Phi Beta Cons

The Higher-Ed Dilemma

Kevin Carey has written an excellent essay for The New Republic about the costs and benefits of higher education. It deserves highlighting because it persuasively argues against an idea I have been attracted to, which has caught on in this blog, and which has been picked up — as he notes — in more and more media stories: that a college degree might no longer be worth it.

The first point he makes is that this story has been told before:

Sally Cameron thought she had done everything right. After studying French and Arabic at a tony liberal arts college, she knew that graduate school would help her career chances. But when she hit the job market, her Ivy League management degree didn’t seem to matter. . . . Sally paid the rent by tending bar and filled her time with volunteer work. Sally’s story sounds like the kind of depressing story filling the pages of newspapers and the popular press these days. There’s only one difference: Sally Cameron earned her master’s degree from Yale in 1980.

When we revisit Sally three decades later — and others who had stories just like hers — she’s doing well and wearing white collars.

Carey’s second point is that economic data show the financial returns to education are unquestionably very great, and only increasing, while wages for unskilled workers have stagnated:

Yet despite the increase in supply, the price that employers were willing to pay for college graduates went up, not down. The inflation-adjusted median wage of bachelor’s degree holders increased by 34 percent from 1983 to 2008. (The earnings for high school dropouts, on the other hand, fell by 2 percent during the same time.) People with graduate degrees did even better, increasing their earnings by 55 percent.

And his third point is that we can expect this trend to continue because as the world becomes more technologically complex, the financial returns to high cognitive ability will only increase.

All three points taken.

But I don’t think the facts Carey presents are dispositive. Here’s why: Those of us who question the price and value of higher education don’t disagree that people with B.A.s do much better in life, especially in employment. We disagree about the source of that advantage: The B.A. may mostly correlate with and signal for, rather than impart important qualities. (Really we all agree it’s some mix of the three factors — our differences are of emphasis.) The data Carey presents are perfectly consistent with this view.

#more#We skeptics think this: Since employers can no longer measure job applicants’ IQs nor put them through long apprenticeships, graduating college is the way job-searchers signal an intelligence and diligence that college itself may have contributed little toward. Employers are (to use a little economic jargon) partially outsourcing their employee search to colleges. This is a good deal for employers, because college costs them nothing, and the social pressure to get a BA means they won’t miss too many good prospective recruits by limiting their search to college grads. And higher ed is a good bet for each individual high-school senior because, in the current system, that’s what employees are looking for — and the payoff is still greater than the costs of college.
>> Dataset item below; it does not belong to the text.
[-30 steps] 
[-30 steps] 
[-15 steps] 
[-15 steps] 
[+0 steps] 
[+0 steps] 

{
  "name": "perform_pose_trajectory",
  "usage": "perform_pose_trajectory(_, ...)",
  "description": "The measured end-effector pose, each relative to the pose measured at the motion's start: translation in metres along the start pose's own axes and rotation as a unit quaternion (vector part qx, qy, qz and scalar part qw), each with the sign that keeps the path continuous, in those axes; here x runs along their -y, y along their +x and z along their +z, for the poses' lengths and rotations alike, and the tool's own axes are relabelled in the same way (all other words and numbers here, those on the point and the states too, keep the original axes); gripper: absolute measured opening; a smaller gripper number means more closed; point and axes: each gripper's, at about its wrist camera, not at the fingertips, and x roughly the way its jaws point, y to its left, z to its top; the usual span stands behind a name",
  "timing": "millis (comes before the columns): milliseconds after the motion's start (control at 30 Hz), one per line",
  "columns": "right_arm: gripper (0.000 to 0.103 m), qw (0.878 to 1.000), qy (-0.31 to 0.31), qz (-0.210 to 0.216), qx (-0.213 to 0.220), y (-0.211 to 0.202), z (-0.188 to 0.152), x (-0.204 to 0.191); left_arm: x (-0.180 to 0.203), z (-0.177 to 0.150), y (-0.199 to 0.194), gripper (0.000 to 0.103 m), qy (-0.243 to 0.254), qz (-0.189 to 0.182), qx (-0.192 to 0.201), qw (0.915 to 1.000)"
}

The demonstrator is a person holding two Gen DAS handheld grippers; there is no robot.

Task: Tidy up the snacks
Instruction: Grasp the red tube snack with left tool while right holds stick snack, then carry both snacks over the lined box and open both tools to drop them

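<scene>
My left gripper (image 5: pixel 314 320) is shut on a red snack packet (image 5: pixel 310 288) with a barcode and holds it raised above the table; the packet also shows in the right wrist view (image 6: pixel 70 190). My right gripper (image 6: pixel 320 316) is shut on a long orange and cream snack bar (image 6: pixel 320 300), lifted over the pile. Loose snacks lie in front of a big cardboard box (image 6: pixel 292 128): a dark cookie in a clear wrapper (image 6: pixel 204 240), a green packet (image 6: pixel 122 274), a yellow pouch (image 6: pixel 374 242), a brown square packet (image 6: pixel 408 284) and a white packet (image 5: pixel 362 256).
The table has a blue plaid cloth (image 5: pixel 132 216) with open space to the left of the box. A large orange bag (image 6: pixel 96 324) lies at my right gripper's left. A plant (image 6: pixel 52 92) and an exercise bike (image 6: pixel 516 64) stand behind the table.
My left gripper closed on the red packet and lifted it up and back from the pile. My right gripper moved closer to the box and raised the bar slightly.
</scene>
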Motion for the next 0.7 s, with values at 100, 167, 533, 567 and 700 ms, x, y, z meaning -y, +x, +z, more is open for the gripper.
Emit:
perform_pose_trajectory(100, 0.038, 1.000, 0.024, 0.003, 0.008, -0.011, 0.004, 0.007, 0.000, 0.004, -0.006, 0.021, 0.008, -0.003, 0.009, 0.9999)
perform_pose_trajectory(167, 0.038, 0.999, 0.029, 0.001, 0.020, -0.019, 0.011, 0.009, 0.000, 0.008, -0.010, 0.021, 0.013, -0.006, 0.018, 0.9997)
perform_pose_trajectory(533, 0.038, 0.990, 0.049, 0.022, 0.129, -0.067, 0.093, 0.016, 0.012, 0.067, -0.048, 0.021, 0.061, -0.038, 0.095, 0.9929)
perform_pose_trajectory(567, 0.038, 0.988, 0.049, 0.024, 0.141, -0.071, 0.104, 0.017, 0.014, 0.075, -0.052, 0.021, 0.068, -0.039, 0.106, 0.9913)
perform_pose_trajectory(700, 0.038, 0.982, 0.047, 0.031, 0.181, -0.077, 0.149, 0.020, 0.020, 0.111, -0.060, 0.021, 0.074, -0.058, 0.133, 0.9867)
(In a funny way, Carey’s data almost supports this position: He notes that BAs’ salaries increased by 34 percent between 1983 and 2008; but other studies have shown that students studied less over the same period. So the BAs’ wage advantage was increasing, even as the knowledge acquired in its attainment decreased.)

To use one economic jargon just once more: If this view is correct, our higher-education system is a big prisoner’s dilemma. Every individual person — the high-school senior and the human-resources manager — has a rational incentive to pursue a BA, but the system as a whole is massively wasteful. There should be a way to prove high intelligence and cultivate diligence and refine social graces that doesn’t cost tens (or hundreds) of thousands of dollars and four to six years, and saddle would-be entrepreneurs with debt (and, dare I add, afflict young people with the grievances and resentments of the academic Left).

This is a roundabout way of saying that higher education as it exists today can simultaneously be a good bet for each student and a bad and outdated model for society as a whole.

Carey adequately proved the former point. But he did not, I think, disprove the latter point, and so his excellent piece should not detract from efforts to look for a more efficient way to provide the goods that higher education is currently providing at a too-high cost.

Matthew Shaffer — Mr. Shaffer is a former William F. Buckley Fellow of the National Review Institute.